NSA claims secret surveillance programs have foiled at least 50 terror plots since the September 11 attacks
Head of NSA defends monitoring as legal, closely supervised and crucial to defending Americans, adding it was not “some rogue operation”
The head of the US National Security Agency has claimed secret surveillance programs have foiled at least 50 terror plots since the September 11 attacks.
In the first public hearing dedicated to the NSA’s top-secret spying operations since former contractor Edward Snowden exposed them, General Keith Alexander defended the monitoring as legal, closely supervised and crucial to defending Americans, adding it was not “some rogue operation”.
Speaking to members of the House of Representatives Intelligence Committee, General Alexander said he felt the leaks had inflicted “irreversible and significant” damage to national security, adding “I believe it will hurt us and our allies”.
Snowden's disclosures have ignited political furore over the balance between privacy rights and national security, but President Barack Obama and congressional leaders in both parties have backed the programs and no significant effort has emerged to roll them back.
Instead, during the meeting, both US officials and lawmakers spent hours justifying phone and Internet monitoring programs as vital security tools and criticised Snowden's decision to leak documents about them to media outlets.
While critics have blasted the surveillance as government overreach without enough independent oversight, proposed legislative remedies discussed so far have focused on tightening rules for contractors and making the secret court that approves warrants for surveillance more transparent.
General Alexander told Congress: “I would much rather be here today debating this point than trying to explain how we failed to prevent another 9/11.”
He added: “In recent years these programs, together with other intelligence, have protected the US and our allies from terrorist threats across the globe to include helping prevent... potential terrorist events over 50 times since 9/11“.
Alexander said at least 10 of those plots involved US targets or suspects in the United States, and promised to give classified details of all of the foiled incidents to the House and Senate intelligence committees within 24 hours.
US Representative Mike Rogers, the Republican chairman of the intelligence panel, told reporters after the hearing: “People who are sceptical of the program have no understanding of what the program is”.
Sean Joyce, deputy FBI director, offered information on two of the cases - a plot to bomb the New York Stock Exchange and a conspiracy to give money to a Somali militia designated by the United States as a terrorist group.
Last week officials revealed two other such potential attacks: a 2009 plan to bomb a Danish newspaper that published cartoons of the Prophet Mohammad and a plot by Islamist militants to bomb the New York subway the same year.
Members of the intelligence committee said they were holding the hearing to set the record straight about how the programs operated and their importance for national security.
Representative Dutch Ruppersberger, the panel's top Democrat, said the leaks “put our country and our allies in danger by giving the terrorists a really good look at the playbook that w use to protect our country.

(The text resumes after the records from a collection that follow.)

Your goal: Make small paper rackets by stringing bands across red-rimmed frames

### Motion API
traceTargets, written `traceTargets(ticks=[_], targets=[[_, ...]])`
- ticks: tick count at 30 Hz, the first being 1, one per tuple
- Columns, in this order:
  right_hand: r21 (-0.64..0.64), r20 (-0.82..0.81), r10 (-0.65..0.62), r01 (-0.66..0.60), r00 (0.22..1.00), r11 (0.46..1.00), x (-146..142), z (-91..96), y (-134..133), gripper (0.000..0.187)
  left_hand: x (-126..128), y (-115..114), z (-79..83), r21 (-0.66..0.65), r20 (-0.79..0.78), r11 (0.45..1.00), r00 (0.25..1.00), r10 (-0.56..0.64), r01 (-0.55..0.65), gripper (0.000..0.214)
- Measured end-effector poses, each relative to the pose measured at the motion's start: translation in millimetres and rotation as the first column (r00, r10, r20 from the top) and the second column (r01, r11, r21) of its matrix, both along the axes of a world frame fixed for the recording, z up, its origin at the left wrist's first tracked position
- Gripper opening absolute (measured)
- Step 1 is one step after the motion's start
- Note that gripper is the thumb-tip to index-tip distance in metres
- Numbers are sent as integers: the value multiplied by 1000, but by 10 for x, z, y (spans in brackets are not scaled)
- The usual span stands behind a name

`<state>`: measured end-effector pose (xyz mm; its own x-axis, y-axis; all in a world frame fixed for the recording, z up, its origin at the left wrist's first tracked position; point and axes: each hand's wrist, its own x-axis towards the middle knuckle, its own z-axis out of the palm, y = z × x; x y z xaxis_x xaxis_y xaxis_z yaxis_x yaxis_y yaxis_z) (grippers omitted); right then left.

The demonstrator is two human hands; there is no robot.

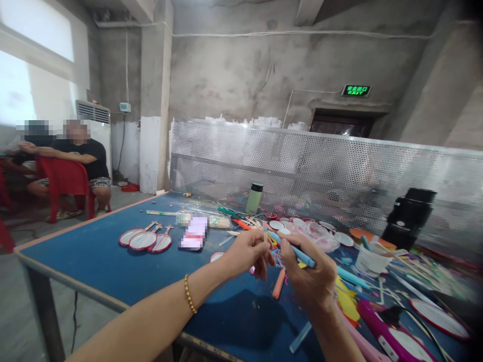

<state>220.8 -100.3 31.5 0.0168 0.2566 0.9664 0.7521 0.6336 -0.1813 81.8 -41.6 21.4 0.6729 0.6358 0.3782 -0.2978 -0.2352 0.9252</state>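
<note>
My left hand (251, 251) is closed, pinching a thin pale stick (265, 230) with a pinkish end that points up. My right hand (313, 274) is wrapped round a light blue marker pen (304, 256), its front end directed left at the stick. Whether the pen touches the stick, I cannot tell. Below the hands, an orange marker (279, 284) lies on the blue table (109, 271). A translucent stick (301, 337) rests near the front edge. Left of my hands is a group of round white fans with red rims (140, 240), their handles pointing away.
A phone (194, 233) lies left of centre, and a green bottle (254, 198) stands behind it. Rightwards are a white cup (372, 260), a magenta device (385, 329) with a black cable, and loose sticks. A perforated metal screen (241, 156) borders the back. Two people sit far left.
</note>
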Motion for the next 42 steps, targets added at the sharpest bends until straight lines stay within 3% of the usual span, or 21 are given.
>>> traceTargets(ticks=[42], targets=[[-20,-9,5,-6,1000,1000,-19,1,-12,10,11,11,-20,-14,16,1000,1000,-22,22,12]])
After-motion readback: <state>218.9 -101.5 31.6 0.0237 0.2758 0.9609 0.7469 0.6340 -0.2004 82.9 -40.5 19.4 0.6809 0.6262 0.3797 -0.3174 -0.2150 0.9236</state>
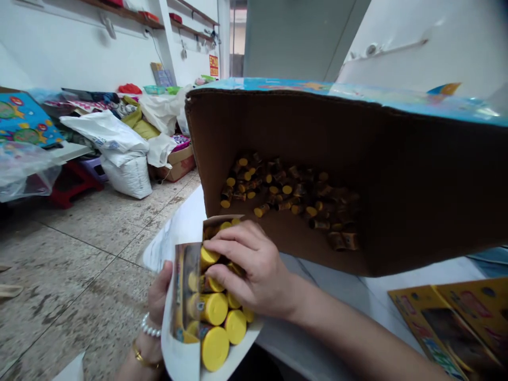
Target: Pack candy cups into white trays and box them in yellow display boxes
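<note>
A small carton point(180, 360) with a clear window and white inner card stands tilted at the table edge, filled with small yellow-capped tubs point(216, 309). My left hand point(159, 296) grips it from its left side, fingers partly hidden behind the card. Inside the opening is my right hand point(257, 267), its thumb and fingers bent round a yellow-capped tub point(209, 257) near the top; part of the grip is hidden. Beyond the hands, a large cardboard box point(405, 211) lies with its open side facing me, and many more loose tubs point(286, 190) are scattered on its floor.
Flat printed yellow cartons point(448, 328) lie at the lower right on the white table point(329, 278). On the floor at left stand a stuffed white sack point(127, 166), a red stool point(73, 182) and a heap of bags and cloth.
</note>
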`<action>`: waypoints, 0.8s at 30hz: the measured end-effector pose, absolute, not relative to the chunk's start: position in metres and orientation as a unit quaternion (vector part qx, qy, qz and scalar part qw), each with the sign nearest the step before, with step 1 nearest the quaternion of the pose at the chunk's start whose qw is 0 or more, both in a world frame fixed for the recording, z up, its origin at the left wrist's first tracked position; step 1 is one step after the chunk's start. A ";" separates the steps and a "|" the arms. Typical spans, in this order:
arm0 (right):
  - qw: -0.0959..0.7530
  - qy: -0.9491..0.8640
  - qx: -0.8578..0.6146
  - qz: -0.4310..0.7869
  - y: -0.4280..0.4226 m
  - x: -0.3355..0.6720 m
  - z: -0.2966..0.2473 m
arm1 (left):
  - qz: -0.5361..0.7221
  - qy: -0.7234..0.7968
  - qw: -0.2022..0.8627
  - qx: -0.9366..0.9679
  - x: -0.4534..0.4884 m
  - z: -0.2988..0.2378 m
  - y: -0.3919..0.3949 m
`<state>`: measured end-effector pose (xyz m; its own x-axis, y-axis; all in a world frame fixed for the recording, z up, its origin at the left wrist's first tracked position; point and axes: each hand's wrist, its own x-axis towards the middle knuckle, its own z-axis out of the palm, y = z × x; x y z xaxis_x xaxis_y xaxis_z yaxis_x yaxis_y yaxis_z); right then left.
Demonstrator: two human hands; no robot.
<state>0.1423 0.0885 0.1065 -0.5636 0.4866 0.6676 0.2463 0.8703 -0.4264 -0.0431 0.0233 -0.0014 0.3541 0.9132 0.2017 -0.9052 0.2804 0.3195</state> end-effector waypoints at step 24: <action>0.325 -0.811 -0.469 0.132 0.177 0.215 0.096 | 0.578 -0.023 0.778 0.245 -0.037 0.016 0.031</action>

The terrorists now know many of our sources and methods.”
Snowden, who worked at an NSA facility in Hawaii for 15 months, defended his actions in an web chat on Monday and vowed to release more details on the extent of the agency's access. Snowden is believed to be hiding in Hong Kong as the US Justice Department conducts a criminal investigation.

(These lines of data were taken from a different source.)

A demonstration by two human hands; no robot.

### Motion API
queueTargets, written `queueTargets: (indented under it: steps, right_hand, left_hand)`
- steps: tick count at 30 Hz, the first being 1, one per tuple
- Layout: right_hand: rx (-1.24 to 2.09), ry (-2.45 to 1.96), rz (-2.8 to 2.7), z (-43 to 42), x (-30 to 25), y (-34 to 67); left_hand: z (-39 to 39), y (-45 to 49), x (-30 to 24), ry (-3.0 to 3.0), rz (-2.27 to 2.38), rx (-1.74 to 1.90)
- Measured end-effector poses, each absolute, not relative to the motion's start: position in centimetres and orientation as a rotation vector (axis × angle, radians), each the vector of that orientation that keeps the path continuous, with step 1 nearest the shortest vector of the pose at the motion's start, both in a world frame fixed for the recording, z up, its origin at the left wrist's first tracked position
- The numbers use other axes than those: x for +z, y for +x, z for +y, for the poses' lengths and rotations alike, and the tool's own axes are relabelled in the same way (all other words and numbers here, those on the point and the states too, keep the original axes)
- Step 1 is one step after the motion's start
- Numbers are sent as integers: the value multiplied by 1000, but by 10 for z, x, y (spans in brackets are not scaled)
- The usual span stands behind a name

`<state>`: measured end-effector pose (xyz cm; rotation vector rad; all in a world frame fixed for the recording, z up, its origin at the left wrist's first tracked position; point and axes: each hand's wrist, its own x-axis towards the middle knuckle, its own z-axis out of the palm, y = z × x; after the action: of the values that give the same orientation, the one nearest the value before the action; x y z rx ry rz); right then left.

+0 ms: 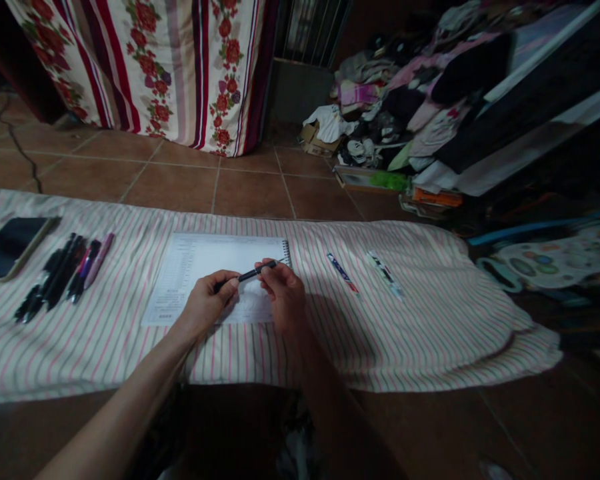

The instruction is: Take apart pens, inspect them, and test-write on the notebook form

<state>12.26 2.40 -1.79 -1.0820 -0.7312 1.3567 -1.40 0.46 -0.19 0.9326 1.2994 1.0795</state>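
Both hands hold one black pen point(251, 273) level above a spiral notebook point(200, 263) lying on a striped cloth point(405, 320). My left hand point(207, 303) pinches the pen's left end with its fingers closed. My right hand point(285, 297) grips the right end near the tip, fingers curled. The notebook's open page shows a printed table.
Several dark and pink pens point(63, 273) lie in a row to the left, beside a phone point(10, 247). Two more pens point(343, 273) point(385, 273) lie to the right. A flowered curtain point(180, 67) hangs behind; a heap of clothes point(405, 100) fills the far right.
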Motion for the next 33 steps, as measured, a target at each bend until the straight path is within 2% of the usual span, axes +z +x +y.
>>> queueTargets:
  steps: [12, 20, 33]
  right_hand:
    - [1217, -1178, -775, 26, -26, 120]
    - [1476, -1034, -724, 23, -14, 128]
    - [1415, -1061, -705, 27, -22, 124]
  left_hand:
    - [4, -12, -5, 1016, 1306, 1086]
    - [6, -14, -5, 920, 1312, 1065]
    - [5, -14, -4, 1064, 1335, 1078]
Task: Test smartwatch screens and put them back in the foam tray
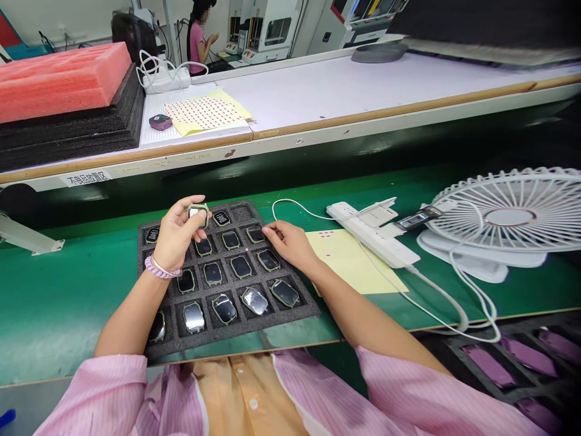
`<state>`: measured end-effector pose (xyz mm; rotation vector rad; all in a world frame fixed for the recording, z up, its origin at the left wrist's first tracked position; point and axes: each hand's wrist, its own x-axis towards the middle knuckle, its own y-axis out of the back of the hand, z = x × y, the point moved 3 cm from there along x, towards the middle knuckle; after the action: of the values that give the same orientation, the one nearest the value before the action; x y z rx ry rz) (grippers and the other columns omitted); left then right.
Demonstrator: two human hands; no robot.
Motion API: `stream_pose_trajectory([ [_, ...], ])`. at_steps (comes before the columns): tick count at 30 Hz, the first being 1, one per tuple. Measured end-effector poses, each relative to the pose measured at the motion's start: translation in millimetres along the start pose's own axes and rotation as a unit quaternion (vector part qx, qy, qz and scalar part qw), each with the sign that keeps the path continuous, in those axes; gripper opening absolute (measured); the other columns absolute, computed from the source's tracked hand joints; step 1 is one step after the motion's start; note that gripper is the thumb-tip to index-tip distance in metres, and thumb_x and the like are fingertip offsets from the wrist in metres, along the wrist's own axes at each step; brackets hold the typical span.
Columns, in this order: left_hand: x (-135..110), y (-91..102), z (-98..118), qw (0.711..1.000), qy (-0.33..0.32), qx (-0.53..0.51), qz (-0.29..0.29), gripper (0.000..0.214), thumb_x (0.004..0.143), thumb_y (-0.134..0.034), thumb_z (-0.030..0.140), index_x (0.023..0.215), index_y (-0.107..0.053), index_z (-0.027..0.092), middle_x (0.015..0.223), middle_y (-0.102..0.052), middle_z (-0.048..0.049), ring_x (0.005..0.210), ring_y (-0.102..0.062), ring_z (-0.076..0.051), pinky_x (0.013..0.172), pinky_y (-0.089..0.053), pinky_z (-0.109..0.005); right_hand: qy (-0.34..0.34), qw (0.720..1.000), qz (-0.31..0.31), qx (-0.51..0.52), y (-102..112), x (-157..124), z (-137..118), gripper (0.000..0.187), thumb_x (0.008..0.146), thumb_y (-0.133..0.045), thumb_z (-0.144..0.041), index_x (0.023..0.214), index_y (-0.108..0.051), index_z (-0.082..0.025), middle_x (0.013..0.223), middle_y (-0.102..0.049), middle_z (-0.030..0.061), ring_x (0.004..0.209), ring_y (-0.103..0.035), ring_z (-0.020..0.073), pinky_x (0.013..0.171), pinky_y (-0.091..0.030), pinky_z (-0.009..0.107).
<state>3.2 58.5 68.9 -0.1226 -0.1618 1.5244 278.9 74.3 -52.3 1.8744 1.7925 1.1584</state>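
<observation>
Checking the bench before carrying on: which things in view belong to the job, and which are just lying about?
Job in hand:
watch-like unit held in the left hand
dark foam tray, right hand at its right side
other units in its compartments

Apparently just lying about:
white fan
white power strip
yellow sheet beneath it
pink foam

A white power strip [374, 236] partly overlaps yellow paper [342, 266] near a fan [509, 217].

Electronics workshop: machines [278, 29], foam watch tray [299, 312]
</observation>
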Motion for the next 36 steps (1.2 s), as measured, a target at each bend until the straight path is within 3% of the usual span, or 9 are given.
stream_pose_trajectory([
  [5,-0.7,0.9,0.5,1.0,0.005,-0.011,0.0,0.062,0.061,-0.078,0.029,0.12,-0.064,0.015,0.089,-0.077,-0.0026,0.049,-0.061,-0.007,0.047,-0.049,-0.018,-0.001,1.0,-0.001,0.001,-0.2,-0.3,0.2,0.049,0.102,-0.046,-0.062,0.09,-0.069,-0.02,0.081,-0.072,0.0116,0.071,-0.064,0.0254,0.071,-0.05,0.037],
  [12,0.4,1.5,0.1,1.0,0.0,0.004,0.007,0.061,0.066,-0.087,0.041,0.116,-0.066,0.014,0.082,-0.074,-0.0027,0.045,-0.056,-0.006,0.042,-0.042,-0.017,-0.002,1.0,0.002,0.004,-0.4,-0.5,0.7,0.046,0.102,-0.048,-0.058,0.09,-0.069,-0.02,0.081,-0.072,0.0115,0.071,-0.065,0.0256,0.071,-0.051,0.037],
  [18,0.4,1.6,0.5,1.0,0.015,-0.005,0.018,0.069,0.066,-0.083,0.05,0.122,-0.066,0.013,0.086,-0.076,-0.0049,0.047,-0.06,-0.009,0.042,-0.045,-0.019,0.001,1.0,0.005,0.006,-1.1,-0.5,1.7,0.047,0.102,-0.047,-0.06,0.09,-0.07,-0.02,0.082,-0.072,0.0118,0.072,-0.065,0.0258,0.071,-0.051,0.038],
  [24,-0.8,1.0,2.7,0.999,0.009,0.025,0.032,0.07,0.061,-0.085,0.043,0.12,-0.067,0.011,0.082,-0.075,-0.0036,0.043,-0.054,-0.006,0.04,-0.041,-0.017,0.006,1.0,0.008,0.007,-1.4,-0.7,0.9,0.049,0.103,-0.046,-0.061,0.09,-0.069,-0.02,0.084,-0.073,0.0124,0.073,-0.066,0.0264,0.07,-0.052,0.038],
  [29,-0.7,0.9,1.6,0.999,0.02,0.01,0.023,0.07,0.066,-0.082,0.051,0.122,-0.067,0.012,0.085,-0.076,-0.0052,0.045,-0.058,-0.008,0.04,-0.043,-0.019,0.006,1.0,0.006,0.007,-1.4,-0.5,0.7,0.049,0.103,-0.046,-0.061,0.09,-0.069,-0.02,0.084,-0.074,0.0125,0.073,-0.066,0.0264,0.071,-0.052,0.038],
  [36,0.3,2.6,-0.6,0.999,0.014,0.033,0.022,0.064,0.067,-0.084,0.047,0.119,-0.069,0.011,0.084,-0.076,-0.0051,0.044,-0.058,-0.008,0.04,-0.044,-0.018,0.005,1.0,0.001,0.007,-0.8,-0.6,0.6,0.048,0.103,-0.047,-0.061,0.09,-0.069,-0.021,0.085,-0.074,0.012,0.074,-0.066,0.0265,0.072,-0.053,0.038],
])
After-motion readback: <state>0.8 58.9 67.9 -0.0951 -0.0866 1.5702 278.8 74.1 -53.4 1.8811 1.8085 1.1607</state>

Asked what was next for Snowden, Joyce gave a one-word response: “Justice.”
Alexander said he had “significant concerns” about how a low-level contractor like Snowden could gain access to so much information and said it was part of the FBI's investigation. “We do have significant concerns in this area and it is something that we need to look at,” he said.
He said the NSA was considering starting a “two-person control” system in which no one could download sensitive data without a second person there to approve it.